Given records Start Marker
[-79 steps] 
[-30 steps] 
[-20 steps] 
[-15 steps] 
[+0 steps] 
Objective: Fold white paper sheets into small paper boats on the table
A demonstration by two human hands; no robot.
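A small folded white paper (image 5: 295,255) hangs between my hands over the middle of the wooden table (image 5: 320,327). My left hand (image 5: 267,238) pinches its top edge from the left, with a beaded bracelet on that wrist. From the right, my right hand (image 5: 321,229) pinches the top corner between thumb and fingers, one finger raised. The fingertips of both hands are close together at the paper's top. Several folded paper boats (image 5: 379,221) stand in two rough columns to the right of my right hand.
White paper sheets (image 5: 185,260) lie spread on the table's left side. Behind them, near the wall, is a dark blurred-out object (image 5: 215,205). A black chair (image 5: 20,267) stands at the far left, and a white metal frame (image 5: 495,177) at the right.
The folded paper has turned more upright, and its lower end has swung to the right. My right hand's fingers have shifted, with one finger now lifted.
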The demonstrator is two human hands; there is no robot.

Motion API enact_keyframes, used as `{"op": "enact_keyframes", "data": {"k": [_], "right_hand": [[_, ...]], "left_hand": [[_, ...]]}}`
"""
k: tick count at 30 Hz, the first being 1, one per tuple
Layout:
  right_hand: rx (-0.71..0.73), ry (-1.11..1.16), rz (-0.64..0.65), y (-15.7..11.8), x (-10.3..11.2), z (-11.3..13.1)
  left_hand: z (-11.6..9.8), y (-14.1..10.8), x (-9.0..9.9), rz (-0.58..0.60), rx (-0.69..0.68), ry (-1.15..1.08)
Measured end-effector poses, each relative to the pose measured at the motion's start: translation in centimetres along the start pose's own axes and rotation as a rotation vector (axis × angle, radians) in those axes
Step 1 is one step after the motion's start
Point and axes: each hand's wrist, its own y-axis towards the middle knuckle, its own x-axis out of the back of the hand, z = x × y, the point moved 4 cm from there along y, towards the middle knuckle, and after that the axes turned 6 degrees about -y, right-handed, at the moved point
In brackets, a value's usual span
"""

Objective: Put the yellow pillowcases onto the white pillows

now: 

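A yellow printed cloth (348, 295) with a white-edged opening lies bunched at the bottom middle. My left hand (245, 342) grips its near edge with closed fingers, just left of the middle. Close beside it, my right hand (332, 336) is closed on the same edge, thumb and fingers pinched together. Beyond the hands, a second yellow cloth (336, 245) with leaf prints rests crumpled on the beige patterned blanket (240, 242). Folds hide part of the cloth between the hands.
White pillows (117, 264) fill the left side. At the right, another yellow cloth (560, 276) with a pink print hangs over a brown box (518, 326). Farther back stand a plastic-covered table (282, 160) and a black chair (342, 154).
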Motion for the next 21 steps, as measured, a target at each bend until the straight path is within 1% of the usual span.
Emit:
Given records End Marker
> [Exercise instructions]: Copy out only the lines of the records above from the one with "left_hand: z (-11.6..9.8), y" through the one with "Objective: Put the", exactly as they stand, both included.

> [Problem solution]:
  left_hand: z (-11.6..9.8), y (-14.1..10.8), x (-9.0..9.9), rz (-0.58..0.60), rx (-0.69..0.68), ry (-1.15..1.08)
Measured end-effector poses, each relative to the pose measured at the motion's start: translation in centimetres along the start pose's own axes and rotation as a rotation vector (axis × angle, radians) in those axes
Step 1 is one step after the motion's start
Point and axes: each hand's wrist, its own y-axis towards the middle knuckle, its own x-axis out of the back of the hand, z = x × y, the point moved 4 cm from there along y, towards the middle knuckle, and after that the axes turned 6 degrees about -y, right-handed, at the moved point
In brackets, a value's usual span
"""

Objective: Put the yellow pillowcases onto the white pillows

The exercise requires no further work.